By Matthew M. Beck, Crimson Staff Writer

Students from Harvard Business School and nearby schools competed yesterday in the 15th annual HBS Business Plan Contest, which provided contest awards of over $150,000 in cash and in-kind services to the winners and runners-up.

The contest, hosted by the Arthur Rock Center for Entrepreneurship and the Social Enterprise Initiative, is intended to prepare students for the entrepreneurial world and give them the opportunity to take advantage of the resources at HBS, organizers said.

The event included both a business venture track and a social venture track in which participants competed.

Throughout the event, finalists from the business venture and social venture tracks presented their entrepreneurial projects to a panel of judges and the audience gathered in Burden Hall.

Two winners were declared for the business venture track: baby.com.br, a company that provides baby care needs to mothers in Brazil via an online warehouse; and BOSS Medical, a medical company that has developed a new device to assist spinal fusion procedures.

The social venture track, a mainstay of the Business Plan Contest since 2001, focuses more specifically on creating nonprofit and for-profit enterprises that possess some social value.

This year’s winner in social venture was SANA Care, an enterprise that will allow medical providers in impoverished areas of India to diagnose cardiovascular conditions in their patients using smartphones.

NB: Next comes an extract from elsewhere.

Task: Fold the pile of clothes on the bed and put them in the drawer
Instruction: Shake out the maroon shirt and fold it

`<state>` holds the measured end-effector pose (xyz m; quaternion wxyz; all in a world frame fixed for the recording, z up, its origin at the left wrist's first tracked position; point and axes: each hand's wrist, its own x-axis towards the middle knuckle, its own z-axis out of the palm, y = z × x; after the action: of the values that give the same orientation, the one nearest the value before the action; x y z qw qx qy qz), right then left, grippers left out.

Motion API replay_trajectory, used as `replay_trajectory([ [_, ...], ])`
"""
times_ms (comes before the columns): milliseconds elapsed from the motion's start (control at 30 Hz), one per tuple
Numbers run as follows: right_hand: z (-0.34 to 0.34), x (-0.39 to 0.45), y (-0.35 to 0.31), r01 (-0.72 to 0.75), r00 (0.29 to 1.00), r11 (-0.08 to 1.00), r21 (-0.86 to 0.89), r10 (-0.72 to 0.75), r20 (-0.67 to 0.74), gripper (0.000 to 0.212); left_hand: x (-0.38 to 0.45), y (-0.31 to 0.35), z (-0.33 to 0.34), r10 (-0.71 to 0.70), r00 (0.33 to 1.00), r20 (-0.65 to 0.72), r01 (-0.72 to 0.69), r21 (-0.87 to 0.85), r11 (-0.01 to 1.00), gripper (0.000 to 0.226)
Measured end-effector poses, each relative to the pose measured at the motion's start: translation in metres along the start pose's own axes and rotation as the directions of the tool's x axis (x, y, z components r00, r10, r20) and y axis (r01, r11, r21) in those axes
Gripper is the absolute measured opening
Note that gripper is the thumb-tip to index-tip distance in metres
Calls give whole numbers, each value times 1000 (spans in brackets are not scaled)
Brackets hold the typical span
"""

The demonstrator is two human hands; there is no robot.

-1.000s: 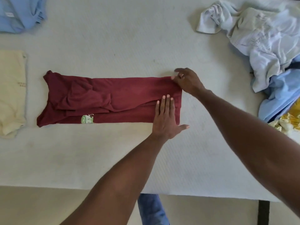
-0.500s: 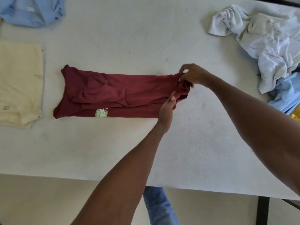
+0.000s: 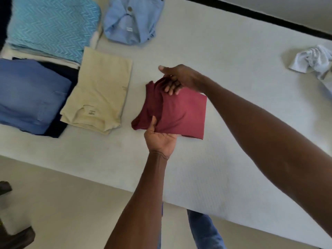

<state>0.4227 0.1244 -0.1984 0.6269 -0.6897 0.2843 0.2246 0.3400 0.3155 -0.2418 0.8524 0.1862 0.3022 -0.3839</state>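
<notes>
my left hand bare, my right hand bare, both forearms unsleeved, no rings or watch visible, my blue jeans at 6 o'clock

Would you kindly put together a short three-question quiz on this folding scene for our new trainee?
1. True or false: both hands grip the maroon shirt.
2. Which garment lies nearest the maroon shirt? A) teal knit B) beige shirt C) crumpled white garment
3. Fill in: the left hand holds the shirt's ____ edge, near or far from the person.

Key
1. True: the left hand and right hand both pinch it.
2. B, the beige shirt, folded on the bed.
3. Near.
</notes>
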Motion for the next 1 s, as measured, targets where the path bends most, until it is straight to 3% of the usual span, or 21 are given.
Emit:
replay_trajectory([
  [100,46,47,1,-95,995,982,-162,95,-8,58,17,46,-27,54,996,-68,-46,117,992,34],
  [200,70,67,21,-122,991,938,-323,134,16,56,33,79,-53,64,987,-144,-17,303,953,53],
  [300,71,73,41,-105,994,984,-144,106,-1,57,42,91,-71,148,951,-272,24,539,842,27],
  [367,67,76,46,-72,986,997,36,77,-151,67,46,95,-77,318,867,-384,35,682,730,8],
  [400,63,77,47,-53,963,996,74,71,-259,71,48,98,-79,443,802,-401,50,783,620,7],
  [467,55,79,51,-63,911,998,24,67,-406,73,49,98,-80,640,695,-328,98,925,368,16],
  [533,50,82,53,-151,895,973,-173,60,-443,70,47,94,-74,716,668,-203,38,970,240,21],
  [567,48,85,53,-185,899,943,-276,49,-435,70,48,92,-72,720,676,-157,22,981,193,36],
  [633,52,91,49,-190,925,893,-408,24,-378,78,53,90,-69,636,753,-168,141,986,94,79],
  [700,60,100,42,-172,950,843,-510,4,-314,83,64,93,-67,558,797,-232,278,961,2,95],
  [800,73,115,39,-207,959,757,-620,30,-283,71,86,102,-66,506,803,-315,394,918,-53,63],
  [867,76,118,38,-212,959,751,-625,36,-282,49,92,105,-64,476,811,-340,424,902,-78,46],
  [933,75,113,39,-181,960,817,-548,24,-280,29,90,108,-62,437,843,-313,346,938,5,29],
  [1000,70,99,38,-144,953,885,-442,4,-302,26,75,111,-58,374,882,-287,230,954,191,16],
])
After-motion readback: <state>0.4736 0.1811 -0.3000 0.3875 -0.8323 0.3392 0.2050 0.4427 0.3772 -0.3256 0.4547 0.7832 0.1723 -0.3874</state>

Laura U. Moon, director of the HBS Social Enterprise Initiative, introduced the social venture track as a means of encouraging social enterprise amongst a student population that might otherwise be interested in traditional for-profit companies.

“Since 2001, there have been more than 550 participants who have created projects in the social venture track,” she said. “Our goal in this track is to educate students in the process of creating and sustaining social enterprises.”

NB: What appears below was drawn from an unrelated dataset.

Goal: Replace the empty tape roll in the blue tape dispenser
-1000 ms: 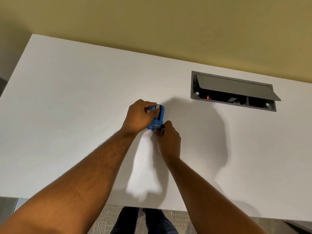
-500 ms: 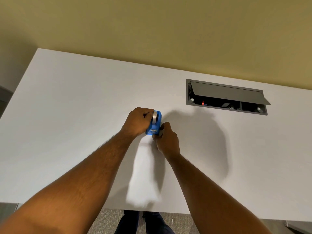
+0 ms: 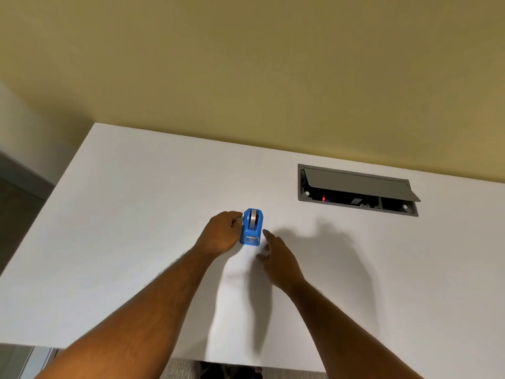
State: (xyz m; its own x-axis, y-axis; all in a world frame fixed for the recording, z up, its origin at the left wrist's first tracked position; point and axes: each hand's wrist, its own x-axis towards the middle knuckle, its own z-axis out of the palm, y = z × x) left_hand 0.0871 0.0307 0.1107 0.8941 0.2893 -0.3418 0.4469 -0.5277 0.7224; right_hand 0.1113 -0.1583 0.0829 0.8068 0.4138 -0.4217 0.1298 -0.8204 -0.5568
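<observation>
Head view, left hand [image 3: 222,233] beside blue tape dispenser [image 3: 251,227]

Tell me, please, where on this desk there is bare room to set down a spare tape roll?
Bare white desk lies left of the left hand, and right of the right hand below the open cable hatch. It is crowded only around the blue tape dispenser.

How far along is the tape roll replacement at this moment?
Looks near the end. Done: the blue tape dispenser stands upright on the white desk with a grey roll seated in it, and no spare or empty roll lies in view. In hand: the left hand rests against the dispenser's side; the right hand is open and apart from it. Left: letting go. Whether the roll is the new one cannot be told.
</observation>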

One of the teams in competition for the social venture track award, AppSuccess, was developed to help bright, low-income students get into the college.

“Many low-income students are ready for college but lack support to navigate the process,” said founder Miki Litmanovitz, a joint student at HBS and Harvard Kennedy School.

Past participants in the Business Plan Contest have gone on to develop successful local enterprises, including Finale, the Harvard Square fine dessert bakery.

HBS Dean Nitin Nohria also spoke to the potential of new social enterprise given the ever-changing needs of today’s society.

“This really is an extraordinary thing,” Nohria said. “It is a remarkable example of the talent that exists at this school in our students and faculty. If half of these projects become real companies, it will be remarkable thing.”